-- What is required --
In the records below, the line with "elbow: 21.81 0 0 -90" opens the range and the line with "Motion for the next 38" closes it; print that range exactly and nothing else.

(Material shown Opens)

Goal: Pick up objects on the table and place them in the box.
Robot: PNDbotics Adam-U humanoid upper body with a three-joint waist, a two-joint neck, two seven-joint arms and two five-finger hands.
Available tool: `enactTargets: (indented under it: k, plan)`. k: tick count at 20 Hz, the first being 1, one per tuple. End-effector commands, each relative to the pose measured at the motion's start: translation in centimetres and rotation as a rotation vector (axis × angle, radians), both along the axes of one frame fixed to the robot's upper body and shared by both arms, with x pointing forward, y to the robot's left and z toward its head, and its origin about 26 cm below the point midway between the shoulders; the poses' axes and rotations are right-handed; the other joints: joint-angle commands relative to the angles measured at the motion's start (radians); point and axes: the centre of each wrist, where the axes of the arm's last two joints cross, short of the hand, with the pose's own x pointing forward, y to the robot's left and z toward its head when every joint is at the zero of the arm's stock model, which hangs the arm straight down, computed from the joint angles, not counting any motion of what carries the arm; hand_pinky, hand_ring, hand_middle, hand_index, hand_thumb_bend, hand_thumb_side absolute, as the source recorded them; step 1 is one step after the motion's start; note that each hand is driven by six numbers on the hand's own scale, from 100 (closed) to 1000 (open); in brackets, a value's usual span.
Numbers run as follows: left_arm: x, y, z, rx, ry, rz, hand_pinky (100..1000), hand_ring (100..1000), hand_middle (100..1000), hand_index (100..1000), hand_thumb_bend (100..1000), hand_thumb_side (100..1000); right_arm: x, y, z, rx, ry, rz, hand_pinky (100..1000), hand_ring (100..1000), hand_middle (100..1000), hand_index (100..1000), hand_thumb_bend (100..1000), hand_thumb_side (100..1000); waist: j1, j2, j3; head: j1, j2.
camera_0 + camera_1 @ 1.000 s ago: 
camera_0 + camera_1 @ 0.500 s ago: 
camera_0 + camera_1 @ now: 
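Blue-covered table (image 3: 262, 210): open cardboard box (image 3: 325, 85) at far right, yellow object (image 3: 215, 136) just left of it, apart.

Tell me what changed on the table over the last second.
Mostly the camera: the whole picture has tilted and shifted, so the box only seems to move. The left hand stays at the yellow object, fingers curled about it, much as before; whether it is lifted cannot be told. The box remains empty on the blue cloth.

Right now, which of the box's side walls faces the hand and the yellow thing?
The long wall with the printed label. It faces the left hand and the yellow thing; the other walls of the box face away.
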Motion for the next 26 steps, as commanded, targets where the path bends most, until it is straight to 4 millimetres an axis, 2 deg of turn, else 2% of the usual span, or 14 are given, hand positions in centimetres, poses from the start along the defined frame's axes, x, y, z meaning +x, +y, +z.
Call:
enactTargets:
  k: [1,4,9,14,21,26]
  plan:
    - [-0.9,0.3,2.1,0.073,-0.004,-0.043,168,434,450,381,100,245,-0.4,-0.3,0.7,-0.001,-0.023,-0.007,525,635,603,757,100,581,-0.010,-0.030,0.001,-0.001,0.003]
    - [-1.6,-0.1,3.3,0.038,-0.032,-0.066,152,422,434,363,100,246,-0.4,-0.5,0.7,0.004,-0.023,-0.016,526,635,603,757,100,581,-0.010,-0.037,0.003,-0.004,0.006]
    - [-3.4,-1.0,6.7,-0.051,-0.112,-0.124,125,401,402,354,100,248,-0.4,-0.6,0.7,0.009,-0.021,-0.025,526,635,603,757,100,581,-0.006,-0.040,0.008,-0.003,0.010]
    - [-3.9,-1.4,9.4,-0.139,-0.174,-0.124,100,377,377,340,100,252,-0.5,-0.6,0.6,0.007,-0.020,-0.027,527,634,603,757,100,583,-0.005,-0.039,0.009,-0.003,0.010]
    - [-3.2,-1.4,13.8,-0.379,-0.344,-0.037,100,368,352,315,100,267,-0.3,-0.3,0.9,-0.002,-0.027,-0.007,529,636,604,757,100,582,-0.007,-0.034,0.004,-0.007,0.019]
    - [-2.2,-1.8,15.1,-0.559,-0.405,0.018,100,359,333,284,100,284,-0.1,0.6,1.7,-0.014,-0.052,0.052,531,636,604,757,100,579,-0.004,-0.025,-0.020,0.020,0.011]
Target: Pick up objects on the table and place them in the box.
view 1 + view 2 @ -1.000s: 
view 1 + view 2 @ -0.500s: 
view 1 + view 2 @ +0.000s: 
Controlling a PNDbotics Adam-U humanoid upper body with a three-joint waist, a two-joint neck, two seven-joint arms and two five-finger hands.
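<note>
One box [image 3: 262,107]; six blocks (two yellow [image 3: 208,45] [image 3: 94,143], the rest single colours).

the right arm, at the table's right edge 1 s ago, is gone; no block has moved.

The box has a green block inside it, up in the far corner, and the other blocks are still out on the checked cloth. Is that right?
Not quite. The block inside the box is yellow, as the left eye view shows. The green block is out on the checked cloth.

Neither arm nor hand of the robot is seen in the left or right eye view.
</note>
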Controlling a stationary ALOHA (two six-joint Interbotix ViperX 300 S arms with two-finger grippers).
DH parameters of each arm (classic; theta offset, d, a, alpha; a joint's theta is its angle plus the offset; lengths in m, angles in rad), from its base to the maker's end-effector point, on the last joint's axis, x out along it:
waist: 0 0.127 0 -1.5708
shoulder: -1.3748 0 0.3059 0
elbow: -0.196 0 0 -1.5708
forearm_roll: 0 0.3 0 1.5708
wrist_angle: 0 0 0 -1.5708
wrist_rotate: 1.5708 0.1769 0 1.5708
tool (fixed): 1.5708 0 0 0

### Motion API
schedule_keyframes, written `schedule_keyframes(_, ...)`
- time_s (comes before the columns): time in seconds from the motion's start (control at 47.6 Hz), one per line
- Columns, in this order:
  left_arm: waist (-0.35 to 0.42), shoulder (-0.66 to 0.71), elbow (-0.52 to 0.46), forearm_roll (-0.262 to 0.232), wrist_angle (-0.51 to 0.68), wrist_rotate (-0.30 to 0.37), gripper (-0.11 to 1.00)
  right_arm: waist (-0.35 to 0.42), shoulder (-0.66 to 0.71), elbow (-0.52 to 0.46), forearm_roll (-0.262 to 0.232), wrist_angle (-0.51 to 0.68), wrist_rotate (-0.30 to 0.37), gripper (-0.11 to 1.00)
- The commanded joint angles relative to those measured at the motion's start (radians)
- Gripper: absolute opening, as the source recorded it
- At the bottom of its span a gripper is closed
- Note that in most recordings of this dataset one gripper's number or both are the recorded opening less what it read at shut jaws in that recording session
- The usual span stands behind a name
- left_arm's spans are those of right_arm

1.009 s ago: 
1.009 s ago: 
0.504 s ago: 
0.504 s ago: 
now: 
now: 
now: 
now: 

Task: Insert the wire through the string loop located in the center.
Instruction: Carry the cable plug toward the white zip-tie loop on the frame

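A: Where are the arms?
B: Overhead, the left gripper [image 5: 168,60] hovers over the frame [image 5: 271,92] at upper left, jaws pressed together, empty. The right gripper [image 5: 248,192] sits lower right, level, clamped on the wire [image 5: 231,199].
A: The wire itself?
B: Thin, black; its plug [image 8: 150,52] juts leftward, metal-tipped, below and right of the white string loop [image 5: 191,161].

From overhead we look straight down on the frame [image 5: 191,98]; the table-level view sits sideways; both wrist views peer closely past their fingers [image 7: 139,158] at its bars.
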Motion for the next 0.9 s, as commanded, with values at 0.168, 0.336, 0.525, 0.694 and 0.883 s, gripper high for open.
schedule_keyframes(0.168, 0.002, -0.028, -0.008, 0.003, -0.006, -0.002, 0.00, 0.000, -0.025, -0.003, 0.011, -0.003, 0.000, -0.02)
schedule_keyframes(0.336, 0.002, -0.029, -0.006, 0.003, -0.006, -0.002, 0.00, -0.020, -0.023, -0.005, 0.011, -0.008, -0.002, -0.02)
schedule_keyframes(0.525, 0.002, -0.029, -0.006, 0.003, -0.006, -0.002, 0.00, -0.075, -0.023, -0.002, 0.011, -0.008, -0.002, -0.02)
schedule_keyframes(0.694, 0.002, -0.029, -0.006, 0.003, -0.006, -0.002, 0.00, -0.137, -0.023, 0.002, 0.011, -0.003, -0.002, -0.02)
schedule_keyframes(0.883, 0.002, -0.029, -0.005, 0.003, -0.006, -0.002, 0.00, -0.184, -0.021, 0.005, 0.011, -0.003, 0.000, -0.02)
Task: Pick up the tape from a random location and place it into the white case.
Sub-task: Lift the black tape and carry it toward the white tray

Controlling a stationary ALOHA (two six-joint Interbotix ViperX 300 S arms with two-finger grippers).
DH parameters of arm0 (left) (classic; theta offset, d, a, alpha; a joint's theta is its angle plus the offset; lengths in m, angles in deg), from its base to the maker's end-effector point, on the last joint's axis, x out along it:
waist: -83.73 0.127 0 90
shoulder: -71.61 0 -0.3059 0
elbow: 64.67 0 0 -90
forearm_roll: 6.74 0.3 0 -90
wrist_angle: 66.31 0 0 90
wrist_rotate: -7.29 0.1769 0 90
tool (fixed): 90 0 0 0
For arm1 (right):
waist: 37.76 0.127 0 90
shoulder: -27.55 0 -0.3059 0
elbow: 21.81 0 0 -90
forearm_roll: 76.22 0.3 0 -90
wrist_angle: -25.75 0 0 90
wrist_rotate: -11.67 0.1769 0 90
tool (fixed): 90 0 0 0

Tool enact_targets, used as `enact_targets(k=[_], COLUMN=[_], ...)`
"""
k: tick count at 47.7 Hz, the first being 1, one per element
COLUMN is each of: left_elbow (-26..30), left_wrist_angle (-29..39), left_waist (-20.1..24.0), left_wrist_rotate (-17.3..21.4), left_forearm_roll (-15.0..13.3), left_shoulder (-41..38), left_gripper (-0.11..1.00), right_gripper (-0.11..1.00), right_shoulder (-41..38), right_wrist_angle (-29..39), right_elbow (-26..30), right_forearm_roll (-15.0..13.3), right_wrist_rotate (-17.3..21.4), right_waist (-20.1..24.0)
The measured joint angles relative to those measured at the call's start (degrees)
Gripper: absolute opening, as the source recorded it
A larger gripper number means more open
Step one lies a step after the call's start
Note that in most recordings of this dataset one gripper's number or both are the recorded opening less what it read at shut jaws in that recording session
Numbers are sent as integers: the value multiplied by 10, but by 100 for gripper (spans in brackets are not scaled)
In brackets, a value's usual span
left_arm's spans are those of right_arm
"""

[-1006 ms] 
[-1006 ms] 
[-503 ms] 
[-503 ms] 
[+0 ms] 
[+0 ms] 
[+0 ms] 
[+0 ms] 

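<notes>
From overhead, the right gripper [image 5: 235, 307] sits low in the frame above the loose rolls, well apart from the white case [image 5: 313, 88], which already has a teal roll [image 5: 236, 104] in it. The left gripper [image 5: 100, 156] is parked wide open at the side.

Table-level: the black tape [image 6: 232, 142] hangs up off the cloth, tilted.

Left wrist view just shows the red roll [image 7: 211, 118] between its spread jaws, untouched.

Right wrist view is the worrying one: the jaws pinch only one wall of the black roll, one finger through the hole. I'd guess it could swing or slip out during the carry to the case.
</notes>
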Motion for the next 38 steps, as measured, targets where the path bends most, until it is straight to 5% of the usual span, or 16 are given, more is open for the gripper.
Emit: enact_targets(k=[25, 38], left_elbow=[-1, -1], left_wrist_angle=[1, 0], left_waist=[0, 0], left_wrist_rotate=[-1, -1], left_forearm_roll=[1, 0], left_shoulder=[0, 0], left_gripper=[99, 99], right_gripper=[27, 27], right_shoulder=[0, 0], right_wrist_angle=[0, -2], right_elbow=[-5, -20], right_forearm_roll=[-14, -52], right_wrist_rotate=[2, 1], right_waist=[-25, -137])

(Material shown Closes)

-- Answer to this task --
elbow: 21.81 0 0 -90
forearm_roll: 76.22 0.3 0 -90
wrist_angle: -25.75 0 0 90
wrist_rotate: -11.67 0.1769 0 90
tool (fixed): 90 0 0 0

Tool enact_targets, used as `enact_targets(k=[_], COLUMN=[_], ...)`
"""
k: tick count at 47.7 Hz, the first being 1, one per element
COLUMN is each of: left_elbow (-26..30), left_wrist_angle (-29..39), left_waist (-20.1..24.0), left_wrist_rotate (-17.3..21.4), left_forearm_roll (-15.0..13.3), left_shoulder (-41..38), left_gripper (-0.11..1.00), right_gripper (-0.11..1.00), right_shoulder (-41..38), right_wrist_angle (-29..39), right_elbow (-26..30), right_forearm_roll (-15.0..13.3), right_wrist_rotate (-17.3..21.4), right_waist (-20.1..24.0)
The measured joint angles relative to those measured at the call's start (degrees)
Gripper: absolute opening, as the source recorded it
A larger gripper number means more open
Step one lies a step after the call's start
Note that in most recordings of this dataset one gripper's number or both are the recorded opening less what it read at shut jaws in that recording session
Numbers are sent as integers: the value multiplied by 10, but by 100 for gripper (spans in brackets are not scaled)
In brackets, a value's usual span
left_arm's spans are those of right_arm
"""

[-1006 ms] 
[-1006 ms] 
[-503 ms] 
[-503 ms] 
[+0 ms] 
[+0 ms] 
[+0 ms] 
[+0 ms] 

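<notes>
From overhead, the right gripper [image 5: 235, 307] sits low in the frame above the loose rolls, well apart from the white case [image 5: 313, 88], which already has a teal roll [image 5: 236, 104] in it. The left gripper [image 5: 100, 156] is parked wide open at the side.

Table-level: the black tape [image 6: 232, 142] hangs up off the cloth, tilted.

Left wrist view just shows the red roll [image 7: 211, 118] between its spread jaws, untouched.

Right wrist view is the worrying one: the jaws pinch only one wall of the black roll, one finger through the hole. I'd guess it could swing or slip out during the carry to the case.
</notes>
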Motion for the next 38 steps, as measured, targets where the path bends most, until it is straight to 5% of the usual span, or 16 are given, more is open for the gripper.

This brings the exercise to completion.